This is a guest post from Tim, author of the Psy-Fi blog, an excellent take on psychology and finance.
Behavioural finance – the study of where psychology meets finance and a car crash ensues – is now accepted as revealing how people mismanage their investments.
The behavioural finance approach offers a very different view of the world to old-fashioned efficient market theories, which reckoned that all stock prices were correct and based on rational thinking by rational investors in a rational world.
No one who’s experienced the last decade of turmoil can really believe that markets are efficient!
On the other hand, efficient market theories have the great benefit that they can be used to create so-called quantitative models. These models work for most of the time while people behave roughly rationally, and so enable investment firms to make decent amounts of money.
Unfortunately they’re also completely useless when everything goes wrong.
Quantitative models are also one of the main reasons for the huge black hole in global finance that our taxes are being used to fill up.
So, what has behavioural finance ever done for us?
If efficient market theories are flawed, we might well ask whether behavioural finance offers a practical alternative for hard-pressed private investors.
Behavioural finance relies on the wetware between our ears, and there’ll be no real model based on it until we can effectively simulate brain chemistry and connectivity.
But while this is no good to the investment industry – which wants ways of removing people from the tricky business of making investment decisions in order to generate fat bonuses as fast as possible (preferably before the next crash) – it can help the rest of us avoid the more dangerous bear traps that investing throws at us.
Here are seven behavioural finance insights to help you to make more money:
1. There’s always a crisis around the corner
History tells us that there is a crash in some market, somewhere in the world, every decade.
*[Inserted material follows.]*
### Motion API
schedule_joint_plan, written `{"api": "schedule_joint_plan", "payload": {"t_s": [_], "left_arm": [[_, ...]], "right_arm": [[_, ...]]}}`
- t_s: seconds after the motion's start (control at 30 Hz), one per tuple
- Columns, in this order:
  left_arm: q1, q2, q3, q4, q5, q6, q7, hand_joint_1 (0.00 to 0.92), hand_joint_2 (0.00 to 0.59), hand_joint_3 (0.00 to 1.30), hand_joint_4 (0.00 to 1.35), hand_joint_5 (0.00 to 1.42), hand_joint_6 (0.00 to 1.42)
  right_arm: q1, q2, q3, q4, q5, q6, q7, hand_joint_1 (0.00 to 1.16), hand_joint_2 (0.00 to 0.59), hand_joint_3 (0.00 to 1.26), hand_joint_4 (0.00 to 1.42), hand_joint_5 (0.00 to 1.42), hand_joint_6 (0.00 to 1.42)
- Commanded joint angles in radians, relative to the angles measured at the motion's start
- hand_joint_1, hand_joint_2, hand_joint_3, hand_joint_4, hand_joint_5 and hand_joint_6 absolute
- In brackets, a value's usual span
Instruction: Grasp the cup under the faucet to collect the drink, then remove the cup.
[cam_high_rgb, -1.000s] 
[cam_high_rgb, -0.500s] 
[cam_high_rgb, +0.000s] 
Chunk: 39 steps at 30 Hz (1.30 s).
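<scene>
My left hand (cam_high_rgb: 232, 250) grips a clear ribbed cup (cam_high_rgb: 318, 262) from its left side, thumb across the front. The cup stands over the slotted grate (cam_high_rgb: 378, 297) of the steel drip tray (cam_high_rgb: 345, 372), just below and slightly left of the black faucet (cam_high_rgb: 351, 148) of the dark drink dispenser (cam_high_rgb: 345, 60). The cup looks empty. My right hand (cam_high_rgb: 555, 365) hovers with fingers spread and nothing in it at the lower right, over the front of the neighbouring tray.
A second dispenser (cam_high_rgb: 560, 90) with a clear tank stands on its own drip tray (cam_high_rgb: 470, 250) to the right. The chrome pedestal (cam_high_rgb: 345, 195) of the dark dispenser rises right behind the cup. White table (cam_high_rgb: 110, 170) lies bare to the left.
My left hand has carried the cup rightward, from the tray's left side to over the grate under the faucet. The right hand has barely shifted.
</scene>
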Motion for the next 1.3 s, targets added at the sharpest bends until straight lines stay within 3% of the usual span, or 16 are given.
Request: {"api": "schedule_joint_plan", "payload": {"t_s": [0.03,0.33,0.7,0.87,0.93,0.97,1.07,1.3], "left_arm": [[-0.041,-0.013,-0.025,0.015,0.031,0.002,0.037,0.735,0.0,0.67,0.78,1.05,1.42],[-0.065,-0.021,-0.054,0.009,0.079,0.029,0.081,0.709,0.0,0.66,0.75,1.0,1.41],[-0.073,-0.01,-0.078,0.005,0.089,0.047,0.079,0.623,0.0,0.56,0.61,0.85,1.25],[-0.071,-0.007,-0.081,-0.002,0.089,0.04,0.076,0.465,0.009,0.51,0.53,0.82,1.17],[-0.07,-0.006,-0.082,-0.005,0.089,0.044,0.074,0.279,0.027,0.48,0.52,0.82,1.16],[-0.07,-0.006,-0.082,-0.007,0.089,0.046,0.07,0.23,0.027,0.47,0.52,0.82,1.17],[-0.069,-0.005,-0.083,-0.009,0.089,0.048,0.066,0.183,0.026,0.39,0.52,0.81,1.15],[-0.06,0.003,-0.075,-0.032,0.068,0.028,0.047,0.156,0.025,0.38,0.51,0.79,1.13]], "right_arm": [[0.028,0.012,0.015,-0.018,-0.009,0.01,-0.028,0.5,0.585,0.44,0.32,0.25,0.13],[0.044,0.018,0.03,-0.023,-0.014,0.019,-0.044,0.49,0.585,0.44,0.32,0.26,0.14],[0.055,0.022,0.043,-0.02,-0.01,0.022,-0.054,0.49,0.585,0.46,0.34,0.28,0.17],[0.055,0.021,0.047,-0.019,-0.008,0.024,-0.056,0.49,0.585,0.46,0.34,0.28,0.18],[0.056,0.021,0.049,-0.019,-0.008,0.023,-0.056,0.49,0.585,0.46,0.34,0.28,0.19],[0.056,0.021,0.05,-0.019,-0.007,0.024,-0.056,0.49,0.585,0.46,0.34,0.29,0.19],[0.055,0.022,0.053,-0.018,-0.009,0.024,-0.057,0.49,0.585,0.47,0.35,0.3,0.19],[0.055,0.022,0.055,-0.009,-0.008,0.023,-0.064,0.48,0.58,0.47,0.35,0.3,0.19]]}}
To profit: We should always proceed on the basis that we may (temporarily) lose half the value of our investments tomorrow and make decisions accordingly.
2. Everyone is at it
Investment advisors, expert commentators, mutual fund operators and that well-informed bloke we met on the Internet are all affected by behavioural factors. In fact experts if anything get worse results than a monkey throwing darts at a copy of the Financial Times.
To profit: Be very careful whose advice you take because your losses are always your own.
3. Stocks tend to under-react both to good news and bad news
This is because people like to sell at a profit, so they sell stocks on good news when they should keep them, and not at a loss, so they keep stocks reporting bad news when they should sell them.
To profit: If you have to invest actively, then these trends are worth exploiting.
4. People are horribly loss adverse
Even Tiger Woods is more likely to make a par putt than a birdie — avoiding selling stocks at a loss because we want to avoid the psychological pain of losing money is a dangerous policy. We also sell stocks in profit regardless of their future prospects in order to achieve the pleasure of a locked in gain.
To profit: Remember that selling winners and cutting losers for psychological reasons is profoundly irrational and usually damaging to investment returns.
5. Don’t underestimate the gullibility of investors
Companies changing their name to something Internet-related during the dotcom boom saw their share prices soar, even when their business was unrelated to technology. When the market was imploding, the reverse was true.
To profit: Don’t rely on markets for rational pricing.
6. Stay honest
We can improve our investment decisions, but only if we make sure we get good and effective feedback. Most of us don’t like facing the consequence of our decisions and avoid analysing our mistakes. This is the biggest mistake of all.
To profit: Keep an investment diary and schedule a regular review – you’ll be surprised how this changes your decision making mentality. Or try justifying your investment decisions to your partner every six months or so.
7. Don’t confuse anecdotes with evidence
We rely on stories to find our way through our lives, and a good narrative has much more neural impact than a bunch of dry numbers.
To profit: Never forget that in investment it’s the numbers that matter.
Most successful investment, as Charlie Munger says, is not about being successful but about avoiding mistakes.
Unfortunately human nature means that avoiding share investing mistakes is not commonsense.
Nothing in our evolutionary history prepares us for the need to embrace the markets when blood is running in the streets and to run away when everyone else is dancing in the disco.
Yet unless we’re able to overcome our instinctive reactions, we’re simply apes hoping to follow everyone else to the next banana tree. It’s better to find our own tree and keep quiet about it.